All of this work is in service of a goal to make sure that the patients who are most likely to be exposed to the virus—and most at risk for severe outcomes—are prioritized for enrollment in the company’s vaccine trial; the investigational vaccine, if effective, could benefit people like these the most.
3.
Leveraging data insights to help inform decisions about returning to the workplace
Just as important as Janssen’s commitment to advancing a vaccine candidate for COVID-19 is its commitment to keeping its employees safe and healthy.
The Janssen R&D Return to Workplace Taskforce, which Khan is a member of, is using data science to make tactical decisions about which labs can remain open, how many people can be on-site at a time, and how different company facilities are configured and sanitized.
“We have employees all over the world, so we’re taking an individualized approach that’s data-driven and evidence-based,” says Oren Shur, Senior Director of R&D Strategy and Operations, Janssen R&D.
To reduce the number of people working at any given location at any given time, for example, the company is setting up a model to track site density in real time and provide feedback about how employees should stagger their work hours. Johnson & Johnson is also relying on data to help determine if and how many employees should be tested for the novel coronavirus, and how frequently testing should occur.

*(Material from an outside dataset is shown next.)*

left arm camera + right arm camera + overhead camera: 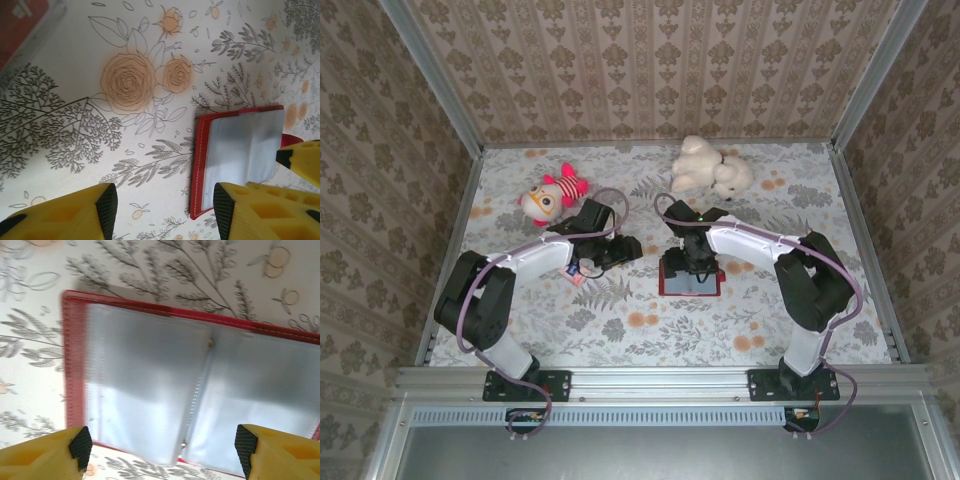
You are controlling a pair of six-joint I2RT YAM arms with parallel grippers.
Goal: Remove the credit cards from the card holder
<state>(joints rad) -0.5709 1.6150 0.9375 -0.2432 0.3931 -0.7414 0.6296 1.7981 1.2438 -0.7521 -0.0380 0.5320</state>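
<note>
Red card holder [692,288] is lying open at centre frame, its grey pockets [145,390] showing no cards (possibly hidden inside). Right gripper [162,446] is hovering above it, wide open, empty; left gripper [162,207] is gaping beside it, empty. Removal is looking undone.

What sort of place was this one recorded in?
Likely a staged lab test booth, not a home: beige damask-wallpapered panel walls in silver metal framing enclose a floral-print tabletop, with two black-and-white robot arms bolted to the front rail.
</note>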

We’ve built an analytical model called COVID Lens that takes into account factors like COVID-19 test sensitivity and specificity, the prevalence of the virus in the community, and the number of people working on-site.
“We’ve built an analytical model called COVID Lens that takes into account factors like COVID-19 test sensitivity and specificity, the prevalence of the virus in the community, and the number of people working on-site,” Shur says. “It then takes that input and provides a detailed picture of how much testing we need to perform in that area.”
Johnson & Johnson is also partnering with IBM to develop an app for employees, who can enter information about any symptoms they may be experiencing. Shur says it will help play a critical role as the company moves into a later stage of its return-to-work plan, when a greater number of people will be working on-site. Through the app, employees can get approval from their managers to return to work, receiving a “green light” based on their responses to the questions.
“Certainly we all know that we shouldn’t work if we’re sick,” Shur says. But, as he notes, there’s a difference between “sensing in the back of your mind that you don’t feel well,” and going through the active process of inputting your symptoms into an app each morning, which can help make the decision to stay home more clear.
“Our employees are leading the way to build better medicines, potential vaccines and products for patients and consumers—and many are scientists and supply chain colleagues on the front line,” Khan says. “It’s a privilege to be part of a healthcare company that is ensuring both science and data science are central to accelerating the development of a potential COVID-19 vaccine candidate for those in need around the world. And it’s absolutely vital that we keep everyone safe.”